Etiquette in Paris: 15 Things Every Visitor Should Know

Read at the Frommer’s travelblog last month :

Out on the Town

When visiting a French home, don’t expect to be invited into the kitchen or to take a house tour. The French have a very definite sense of personal space, and you’ll be escorted to what are considered the guest areas. If you’re invited to dinner, be sure to bring a gift, such as wine, champagne, flowers, or chocolates.

Table manners are often considered a litmus test of your character or upbringing. When dining out, note that the French fill wineglasses only until they are half full?it’s considered bad manners to fill it to the brim. They never serve themselves before serving the rest of the table.

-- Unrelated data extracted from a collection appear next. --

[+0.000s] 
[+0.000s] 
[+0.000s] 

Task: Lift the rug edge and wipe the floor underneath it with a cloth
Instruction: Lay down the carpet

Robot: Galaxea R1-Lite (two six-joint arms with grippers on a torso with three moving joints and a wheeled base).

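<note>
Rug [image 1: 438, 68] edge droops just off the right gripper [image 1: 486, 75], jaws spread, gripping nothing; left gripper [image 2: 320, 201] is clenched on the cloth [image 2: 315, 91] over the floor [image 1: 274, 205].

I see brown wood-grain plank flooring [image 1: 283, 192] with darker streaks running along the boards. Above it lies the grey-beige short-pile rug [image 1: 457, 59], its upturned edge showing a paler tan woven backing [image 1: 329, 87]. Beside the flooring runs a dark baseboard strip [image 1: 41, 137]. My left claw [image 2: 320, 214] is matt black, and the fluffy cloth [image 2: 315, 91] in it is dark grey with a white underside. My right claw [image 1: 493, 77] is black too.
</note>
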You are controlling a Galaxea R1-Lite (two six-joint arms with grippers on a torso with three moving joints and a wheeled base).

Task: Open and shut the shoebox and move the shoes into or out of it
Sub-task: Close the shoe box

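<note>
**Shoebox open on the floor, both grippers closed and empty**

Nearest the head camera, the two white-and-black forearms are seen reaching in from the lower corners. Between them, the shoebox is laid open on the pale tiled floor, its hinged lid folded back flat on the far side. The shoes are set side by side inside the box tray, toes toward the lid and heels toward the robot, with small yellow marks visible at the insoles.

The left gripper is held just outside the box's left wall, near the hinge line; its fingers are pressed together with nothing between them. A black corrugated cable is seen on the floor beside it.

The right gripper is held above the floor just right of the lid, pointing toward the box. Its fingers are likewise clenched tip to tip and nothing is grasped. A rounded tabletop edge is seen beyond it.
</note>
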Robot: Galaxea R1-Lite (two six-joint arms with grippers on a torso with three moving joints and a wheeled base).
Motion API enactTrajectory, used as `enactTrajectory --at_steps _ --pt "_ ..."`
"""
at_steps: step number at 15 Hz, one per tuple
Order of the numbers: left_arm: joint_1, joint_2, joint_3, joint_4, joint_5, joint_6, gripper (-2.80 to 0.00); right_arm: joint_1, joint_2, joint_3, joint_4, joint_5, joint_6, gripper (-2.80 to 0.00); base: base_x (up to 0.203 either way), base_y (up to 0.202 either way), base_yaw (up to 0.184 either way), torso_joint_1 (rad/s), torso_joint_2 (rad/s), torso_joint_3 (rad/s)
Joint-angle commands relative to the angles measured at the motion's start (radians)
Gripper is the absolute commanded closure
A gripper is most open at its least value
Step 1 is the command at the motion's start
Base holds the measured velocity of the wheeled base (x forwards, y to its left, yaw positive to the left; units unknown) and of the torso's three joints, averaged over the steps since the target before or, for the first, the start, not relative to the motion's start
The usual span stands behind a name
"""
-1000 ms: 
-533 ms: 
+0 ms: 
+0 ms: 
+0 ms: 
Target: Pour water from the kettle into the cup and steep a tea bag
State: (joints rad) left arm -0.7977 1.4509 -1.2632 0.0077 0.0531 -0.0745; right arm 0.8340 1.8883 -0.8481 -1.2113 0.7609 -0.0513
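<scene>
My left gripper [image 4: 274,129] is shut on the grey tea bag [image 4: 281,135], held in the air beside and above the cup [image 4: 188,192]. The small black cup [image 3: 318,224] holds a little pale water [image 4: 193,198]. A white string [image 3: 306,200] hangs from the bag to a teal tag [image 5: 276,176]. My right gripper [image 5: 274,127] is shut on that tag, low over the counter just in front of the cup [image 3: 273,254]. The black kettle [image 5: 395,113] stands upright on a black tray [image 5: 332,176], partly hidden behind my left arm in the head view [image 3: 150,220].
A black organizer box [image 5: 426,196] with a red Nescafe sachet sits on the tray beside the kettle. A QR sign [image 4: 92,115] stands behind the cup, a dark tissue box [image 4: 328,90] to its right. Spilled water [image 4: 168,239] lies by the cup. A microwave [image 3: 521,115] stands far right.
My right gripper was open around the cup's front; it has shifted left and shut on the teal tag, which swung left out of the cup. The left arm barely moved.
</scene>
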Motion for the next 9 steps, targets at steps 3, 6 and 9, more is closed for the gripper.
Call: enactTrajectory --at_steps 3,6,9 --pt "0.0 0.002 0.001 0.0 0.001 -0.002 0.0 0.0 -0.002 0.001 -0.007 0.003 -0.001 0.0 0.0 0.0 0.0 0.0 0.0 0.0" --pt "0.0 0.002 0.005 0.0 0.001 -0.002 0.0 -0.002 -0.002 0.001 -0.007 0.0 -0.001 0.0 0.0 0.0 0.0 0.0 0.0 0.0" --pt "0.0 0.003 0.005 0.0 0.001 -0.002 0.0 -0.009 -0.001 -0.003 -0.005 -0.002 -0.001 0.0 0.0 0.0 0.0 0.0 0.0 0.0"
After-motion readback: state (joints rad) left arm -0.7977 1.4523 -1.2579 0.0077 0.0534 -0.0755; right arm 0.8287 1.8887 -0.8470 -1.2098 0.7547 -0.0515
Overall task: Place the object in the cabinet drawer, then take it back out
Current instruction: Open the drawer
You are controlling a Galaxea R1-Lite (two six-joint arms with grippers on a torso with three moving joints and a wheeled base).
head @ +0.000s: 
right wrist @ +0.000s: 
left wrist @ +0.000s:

During a meal, keep both hands above the table, and keep your elbows off the table.

Bread is broken, never cut, and is placed next to the plate, never on the plate. When slicing a cheese, don’t cut off the point (or “nose”).

Coffee or tea is ordered after dessert, instead of with dessert. (In fact, coffee and tea usually aren’t ordered with any courses during meals, except breakfast.)

Checks are often split evenly between couples or individuals, even if someone ordered only a salad and others had a full meal.

Eating on the street is generally frowned on?though with the onslaught of Starbucks you can sometimes see people drinking coffee on the go.